------ Dataset excerpt

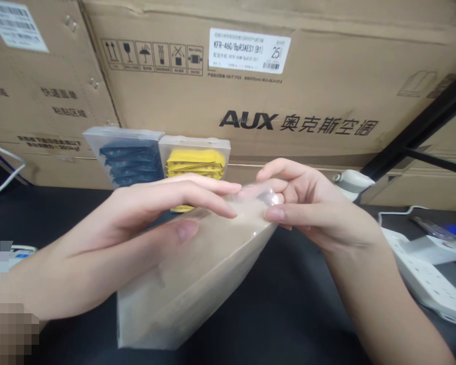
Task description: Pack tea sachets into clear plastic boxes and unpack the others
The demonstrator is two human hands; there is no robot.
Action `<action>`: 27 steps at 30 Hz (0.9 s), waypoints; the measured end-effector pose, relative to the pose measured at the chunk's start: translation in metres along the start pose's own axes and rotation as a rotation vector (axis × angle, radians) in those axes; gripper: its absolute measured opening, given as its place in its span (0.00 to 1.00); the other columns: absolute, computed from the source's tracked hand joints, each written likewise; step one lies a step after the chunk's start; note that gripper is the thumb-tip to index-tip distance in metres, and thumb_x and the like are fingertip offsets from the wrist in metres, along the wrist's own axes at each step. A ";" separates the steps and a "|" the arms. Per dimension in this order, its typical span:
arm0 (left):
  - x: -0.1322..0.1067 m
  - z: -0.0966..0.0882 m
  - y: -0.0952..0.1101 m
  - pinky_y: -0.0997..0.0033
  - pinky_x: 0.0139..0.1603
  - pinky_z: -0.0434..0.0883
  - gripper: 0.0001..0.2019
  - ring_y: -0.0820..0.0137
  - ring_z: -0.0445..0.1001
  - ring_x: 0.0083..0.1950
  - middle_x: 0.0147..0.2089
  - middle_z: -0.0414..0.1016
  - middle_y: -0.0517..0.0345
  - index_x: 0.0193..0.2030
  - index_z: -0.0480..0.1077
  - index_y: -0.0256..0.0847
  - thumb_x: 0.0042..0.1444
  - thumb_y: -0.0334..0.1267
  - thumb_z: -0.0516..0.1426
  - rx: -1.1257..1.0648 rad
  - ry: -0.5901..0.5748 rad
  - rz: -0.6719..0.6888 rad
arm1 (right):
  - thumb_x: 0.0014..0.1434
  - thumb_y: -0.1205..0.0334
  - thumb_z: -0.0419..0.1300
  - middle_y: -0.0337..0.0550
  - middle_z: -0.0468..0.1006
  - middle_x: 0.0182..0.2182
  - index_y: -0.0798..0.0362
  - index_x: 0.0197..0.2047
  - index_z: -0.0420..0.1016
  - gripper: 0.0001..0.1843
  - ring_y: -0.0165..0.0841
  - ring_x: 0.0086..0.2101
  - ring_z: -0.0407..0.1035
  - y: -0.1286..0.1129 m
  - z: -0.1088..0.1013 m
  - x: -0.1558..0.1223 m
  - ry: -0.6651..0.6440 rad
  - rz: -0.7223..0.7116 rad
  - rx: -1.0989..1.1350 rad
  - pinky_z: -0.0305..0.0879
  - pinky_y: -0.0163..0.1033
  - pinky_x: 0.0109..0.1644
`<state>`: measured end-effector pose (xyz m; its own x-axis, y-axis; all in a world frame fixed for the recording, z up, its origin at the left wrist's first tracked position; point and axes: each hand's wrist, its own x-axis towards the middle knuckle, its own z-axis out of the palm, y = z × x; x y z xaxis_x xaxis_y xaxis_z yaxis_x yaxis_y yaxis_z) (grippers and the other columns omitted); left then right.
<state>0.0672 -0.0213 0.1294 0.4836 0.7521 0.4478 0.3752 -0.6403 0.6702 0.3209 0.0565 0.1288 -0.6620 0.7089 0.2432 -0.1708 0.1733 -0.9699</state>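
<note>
A frosted, translucent plastic box (pixel 197 289) is tilted above the black table, its right end raised. My right hand (pixel 307 208) pinches that raised end between thumb and fingers. Stretched out along the box's upper part is my left hand (pixel 152 218), index fingertip near the right end and thumb apart from the fingers. The thumb looks hazy, and I cannot tell whether it lies behind the plastic. Behind my left hand stand two similar clear boxes: one holds blue packets (pixel 131 162), the other yellow packets (pixel 195 159), partly hidden by my hand.
Large cardboard cartons (pixel 167 101) form a wall at the back of the black table (pixel 281 314). To the right lie a white power strip (pixel 433 279) and a white rounded device (pixel 353 182). A black metal bar (pixel 421 119) slants across the upper right.
</note>
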 end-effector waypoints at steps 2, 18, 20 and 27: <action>0.000 0.001 -0.001 0.54 0.69 0.64 0.14 0.51 0.66 0.69 0.65 0.73 0.68 0.54 0.77 0.56 0.68 0.37 0.54 0.002 0.020 0.001 | 0.48 0.68 0.72 0.37 0.81 0.32 0.50 0.41 0.74 0.17 0.25 0.25 0.74 0.002 0.001 0.001 0.028 -0.005 0.022 0.70 0.29 0.29; -0.001 0.002 0.001 0.56 0.69 0.65 0.14 0.52 0.66 0.69 0.65 0.73 0.68 0.54 0.77 0.56 0.68 0.37 0.54 -0.014 0.039 -0.012 | 0.45 0.67 0.73 0.36 0.81 0.32 0.49 0.40 0.74 0.18 0.26 0.26 0.74 0.004 0.003 0.003 0.065 0.051 0.083 0.69 0.29 0.27; -0.001 0.001 0.001 0.56 0.68 0.65 0.14 0.53 0.68 0.68 0.64 0.74 0.68 0.54 0.77 0.57 0.68 0.37 0.54 -0.016 0.032 -0.012 | 0.46 0.67 0.72 0.37 0.82 0.35 0.49 0.40 0.74 0.19 0.26 0.27 0.75 0.004 0.002 0.003 0.049 0.056 0.082 0.69 0.29 0.28; 0.000 0.002 0.001 0.54 0.69 0.64 0.14 0.52 0.65 0.69 0.65 0.73 0.68 0.54 0.77 0.56 0.68 0.37 0.54 -0.011 0.048 -0.013 | 0.48 0.68 0.72 0.37 0.83 0.35 0.50 0.41 0.74 0.17 0.22 0.23 0.70 0.005 0.001 0.003 0.054 0.051 0.089 0.62 0.27 0.24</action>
<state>0.0688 -0.0220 0.1287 0.4401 0.7671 0.4668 0.3725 -0.6290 0.6824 0.3168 0.0588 0.1250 -0.6316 0.7515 0.1908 -0.2035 0.0768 -0.9761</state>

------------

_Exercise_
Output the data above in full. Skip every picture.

_Exercise result_
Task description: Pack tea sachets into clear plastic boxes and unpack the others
The demonstrator is two human hands; there is no robot.
Action `<action>`: 27 steps at 30 Hz (0.9 s), waypoints; the measured end-effector pose, relative to the pose measured at the chunk's start: translation in metres along the start pose's own axes and rotation as a rotation vector (axis × angle, radians) in those axes; gripper: its absolute measured opening, given as its place in its span (0.00 to 1.00); the other columns: absolute, computed from the source's tracked hand joints, each written likewise; step one lies a step after the chunk's start; note that gripper is the thumb-tip to index-tip distance in metres, and thumb_x and the like are fingertip offsets from the wrist in metres, along the wrist's own axes at each step. A ";" separates the steps and a "|" the arms. Per dimension in this order, its typical span:
arm0 (left):
  - x: -0.1322..0.1067 m
  - z: -0.0966..0.0882 m
  - y: -0.0952..0.1101 m
  - pinky_y: -0.0997..0.0033
  - pinky_x: 0.0139..0.1603
  - pinky_z: -0.0434..0.0883
  - gripper: 0.0001..0.2019
  - ring_y: -0.0820..0.0137
  - ring_z: -0.0445..0.1001
  - ring_x: 0.0083..0.1950
  - middle_x: 0.0147..0.2089
  - middle_z: -0.0414..0.1016
  - middle_y: -0.0517..0.0345
  - index_x: 0.0193..0.2030
  - index_z: -0.0480..0.1077
  - index_y: -0.0256..0.0847
  - thumb_x: 0.0042..0.1444
  - thumb_y: -0.0334..0.1267
  - thumb_z: -0.0516..0.1426
  - rx: -1.1257..1.0648 rad
  - ry: -0.5901..0.5748 rad
  - rz: -0.6719..0.6888 rad
arm1 (right):
  - thumb_x: 0.0014..0.1434
  - thumb_y: -0.1205..0.0334
  - thumb_z: -0.0419..0.1300
  - middle_y: -0.0337..0.0550
  - middle_z: -0.0468..0.1006
  - middle_x: 0.0182..0.2182
  - index_y: -0.0798..0.0362
  - index_x: 0.0197..0.2047
  - index_z: -0.0420..0.1016
  - gripper: 0.0001..0.1843
  - ring_y: -0.0165..0.0841
  - ring_x: 0.0086..0.2101
  - ring_z: -0.0407..0.1035
  - y: -0.1286..0.1129 m
  - z: -0.1088..0.1013 m
  - x: -0.1558..0.1223 m
  - ry: -0.6651..0.6440 rad
  - rz: -0.7223..0.7116 rad
  - rx: -1.0989..1.1350 rad
  - pinky_z: -0.0305..0.0879
  - pinky_y: -0.0163..0.1033
  - pinky_x: 0.0109..0.1644
`<state>`: measured end-effector pose (xyz m; its own x-axis, y-axis; all in a world frame fixed for the recording, z up, its origin at the left wrist's first tracked position; point and axes: each hand's wrist, its own x-axis towards the middle knuckle, its own z-axis out of the palm, y = z × x; x y z xaxis_x xaxis_y xaxis_z yaxis_x yaxis_y yaxis_z) (grippers and the other columns omitted); left then right.
<state>0.0672 -0.0213 0.1294 0.4836 0.7521 0.4478 0.3752 -0.6403 0.6702 0.3209 0.0565 0.1288 -0.6620 0.7089 0.2432 -0.1708 0.1733 -0.9699</state>
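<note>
A frosted, translucent plastic box (pixel 197 289) is tilted above the black table, its right end raised. My right hand (pixel 307 208) pinches that raised end between thumb and fingers. Stretched out along the box's upper part is my left hand (pixel 152 218), index fingertip near the right end and thumb apart from the fingers. The thumb looks hazy, and I cannot tell whether it lies behind the plastic. Behind my left hand stand two similar clear boxes: one holds blue packets (pixel 131 162), the other yellow packets (pixel 195 159), partly hidden by my hand.
Large cardboard cartons (pixel 167 101) form a wall at the back of the black table (pixel 281 314). To the right lie a white power strip (pixel 433 279) and a white rounded device (pixel 353 182). A black metal bar (pixel 421 119) slants across the upper right.
</note>
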 end-effector waypoints at steps 2, 18, 20 and 27: <action>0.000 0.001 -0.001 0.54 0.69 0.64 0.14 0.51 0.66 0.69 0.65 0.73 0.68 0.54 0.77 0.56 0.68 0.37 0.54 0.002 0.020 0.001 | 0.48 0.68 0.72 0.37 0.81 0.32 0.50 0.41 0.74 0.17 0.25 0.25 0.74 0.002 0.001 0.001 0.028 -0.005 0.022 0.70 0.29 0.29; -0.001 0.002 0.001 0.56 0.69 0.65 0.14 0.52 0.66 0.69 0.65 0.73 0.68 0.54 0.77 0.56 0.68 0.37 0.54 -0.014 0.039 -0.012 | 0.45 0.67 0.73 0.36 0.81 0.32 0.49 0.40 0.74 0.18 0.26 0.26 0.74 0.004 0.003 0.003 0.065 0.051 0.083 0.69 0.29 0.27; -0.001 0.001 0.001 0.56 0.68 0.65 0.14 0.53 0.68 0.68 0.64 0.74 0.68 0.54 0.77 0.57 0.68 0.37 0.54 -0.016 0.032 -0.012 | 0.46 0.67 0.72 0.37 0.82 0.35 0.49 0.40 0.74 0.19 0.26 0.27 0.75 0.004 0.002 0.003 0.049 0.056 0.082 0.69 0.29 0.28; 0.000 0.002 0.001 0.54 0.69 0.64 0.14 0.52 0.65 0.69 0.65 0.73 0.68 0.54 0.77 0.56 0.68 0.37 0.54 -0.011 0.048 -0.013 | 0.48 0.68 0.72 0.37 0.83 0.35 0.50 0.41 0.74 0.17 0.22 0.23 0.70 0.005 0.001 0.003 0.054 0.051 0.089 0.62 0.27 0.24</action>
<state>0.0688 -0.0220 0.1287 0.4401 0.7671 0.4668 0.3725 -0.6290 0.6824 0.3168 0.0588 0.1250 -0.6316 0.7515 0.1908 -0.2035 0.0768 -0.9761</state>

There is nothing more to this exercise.